Task statement:
Please restate the entire listing verbatim.
═════ Exercise data ═════
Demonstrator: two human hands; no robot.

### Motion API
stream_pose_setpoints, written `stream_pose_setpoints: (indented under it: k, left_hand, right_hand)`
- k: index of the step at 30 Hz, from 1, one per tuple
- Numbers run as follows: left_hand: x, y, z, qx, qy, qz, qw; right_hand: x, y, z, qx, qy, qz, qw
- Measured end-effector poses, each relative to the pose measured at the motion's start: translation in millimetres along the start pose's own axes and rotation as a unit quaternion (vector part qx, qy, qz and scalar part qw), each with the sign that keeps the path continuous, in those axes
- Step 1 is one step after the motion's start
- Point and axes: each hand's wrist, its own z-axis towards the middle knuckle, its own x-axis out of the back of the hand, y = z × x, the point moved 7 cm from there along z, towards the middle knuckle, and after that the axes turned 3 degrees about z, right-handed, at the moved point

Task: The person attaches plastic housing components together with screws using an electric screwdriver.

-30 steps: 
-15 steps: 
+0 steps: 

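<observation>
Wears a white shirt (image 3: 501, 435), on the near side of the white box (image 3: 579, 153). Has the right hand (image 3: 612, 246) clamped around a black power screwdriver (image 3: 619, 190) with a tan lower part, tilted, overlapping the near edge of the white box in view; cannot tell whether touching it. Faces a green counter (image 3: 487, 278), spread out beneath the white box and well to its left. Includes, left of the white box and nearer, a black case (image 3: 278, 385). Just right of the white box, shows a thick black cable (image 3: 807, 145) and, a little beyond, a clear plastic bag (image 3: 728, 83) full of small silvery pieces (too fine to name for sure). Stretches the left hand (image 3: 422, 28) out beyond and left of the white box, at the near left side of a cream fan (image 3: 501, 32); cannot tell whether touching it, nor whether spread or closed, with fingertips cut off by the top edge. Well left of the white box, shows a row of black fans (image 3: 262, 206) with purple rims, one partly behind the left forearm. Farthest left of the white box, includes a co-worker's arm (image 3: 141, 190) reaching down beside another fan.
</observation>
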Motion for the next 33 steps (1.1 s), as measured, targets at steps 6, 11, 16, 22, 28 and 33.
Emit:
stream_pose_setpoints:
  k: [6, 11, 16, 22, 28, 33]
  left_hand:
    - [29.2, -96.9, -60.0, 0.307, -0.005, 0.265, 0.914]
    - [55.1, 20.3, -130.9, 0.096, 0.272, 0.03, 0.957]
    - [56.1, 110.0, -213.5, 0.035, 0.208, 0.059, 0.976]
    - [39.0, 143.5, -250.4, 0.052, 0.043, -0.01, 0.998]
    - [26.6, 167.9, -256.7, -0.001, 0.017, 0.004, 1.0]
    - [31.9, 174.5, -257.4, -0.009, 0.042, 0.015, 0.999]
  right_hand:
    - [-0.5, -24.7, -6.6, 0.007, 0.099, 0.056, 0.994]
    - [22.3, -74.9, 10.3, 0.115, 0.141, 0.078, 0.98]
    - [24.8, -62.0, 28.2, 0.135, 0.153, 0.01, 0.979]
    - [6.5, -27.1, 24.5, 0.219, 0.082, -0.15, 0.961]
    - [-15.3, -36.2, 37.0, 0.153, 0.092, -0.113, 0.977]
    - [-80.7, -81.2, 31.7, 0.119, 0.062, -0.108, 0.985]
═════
Output of the task:
Demonstrator: two human hands; no robot.

### Motion API
stream_pose_setpoints, written `stream_pose_setpoints: (indented under it: k, left_hand, right_hand)`
- k: index of the step at 30 Hz, from 1, one per tuple
- Numbers run as follows: left_hand: x, y, z, qx, qy, qz, qw; right_hand: x, y, z, qx, qy, qz, qw
- Measured end-effector poses, each relative to the pose measured at the motion's start: translation in millimetres along the start pose's own axes and rotation as a unit quaternion (vector part qx, qy, qz and scalar part qw), each with the sign that keeps the path continuous, in those axes
- Step 1 is one step after the motion's start
- Point and axes: each hand's wrist, its own z-axis towards the middle knuckle, its own x-axis out of the back of the hand, y = z × x, the point moved 7 cm from there along z, towards the middle knuckle, and after that the axes turned 3 degrees about z, right-handed, at the moved point

Task: The person attaches plastic housing components together with screws using an electric screwdriver.

-30 steps: 
-15 steps: 
+0 steps: 

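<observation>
Wears a white shirt (image 3: 501, 435), on the near side of the white box (image 3: 579, 153). Has the right hand (image 3: 612, 246) clamped around a black power screwdriver (image 3: 619, 190) with a tan lower part, tilted, overlapping the near edge of the white box in view; cannot tell whether touching it. Faces a green counter (image 3: 487, 278), spread out beneath the white box and well to its left. Includes, left of the white box and nearer, a black case (image 3: 278, 385). Just right of the white box, shows a thick black cable (image 3: 807, 145) and, a little beyond, a clear plastic bag (image 3: 728, 83) full of small silvery pieces (too fine to name for sure). Stretches the left hand (image 3: 422, 28) out beyond and left of the white box, at the near left side of a cream fan (image 3: 501, 32); cannot tell whether touching it, nor whether spread or closed, with fingertips cut off by the top edge. Well left of the white box, shows a row of black fans (image 3: 262, 206) with purple rims, one partly behind the left forearm. Farthest left of the white box, includes a co-worker's arm (image 3: 141, 190) reaching down beside another fan.
</observation>
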Motion for the next 33 steps (1.1 s), as measured, targets at steps 6, 11, 16, 22, 28 and 33.
Emit:
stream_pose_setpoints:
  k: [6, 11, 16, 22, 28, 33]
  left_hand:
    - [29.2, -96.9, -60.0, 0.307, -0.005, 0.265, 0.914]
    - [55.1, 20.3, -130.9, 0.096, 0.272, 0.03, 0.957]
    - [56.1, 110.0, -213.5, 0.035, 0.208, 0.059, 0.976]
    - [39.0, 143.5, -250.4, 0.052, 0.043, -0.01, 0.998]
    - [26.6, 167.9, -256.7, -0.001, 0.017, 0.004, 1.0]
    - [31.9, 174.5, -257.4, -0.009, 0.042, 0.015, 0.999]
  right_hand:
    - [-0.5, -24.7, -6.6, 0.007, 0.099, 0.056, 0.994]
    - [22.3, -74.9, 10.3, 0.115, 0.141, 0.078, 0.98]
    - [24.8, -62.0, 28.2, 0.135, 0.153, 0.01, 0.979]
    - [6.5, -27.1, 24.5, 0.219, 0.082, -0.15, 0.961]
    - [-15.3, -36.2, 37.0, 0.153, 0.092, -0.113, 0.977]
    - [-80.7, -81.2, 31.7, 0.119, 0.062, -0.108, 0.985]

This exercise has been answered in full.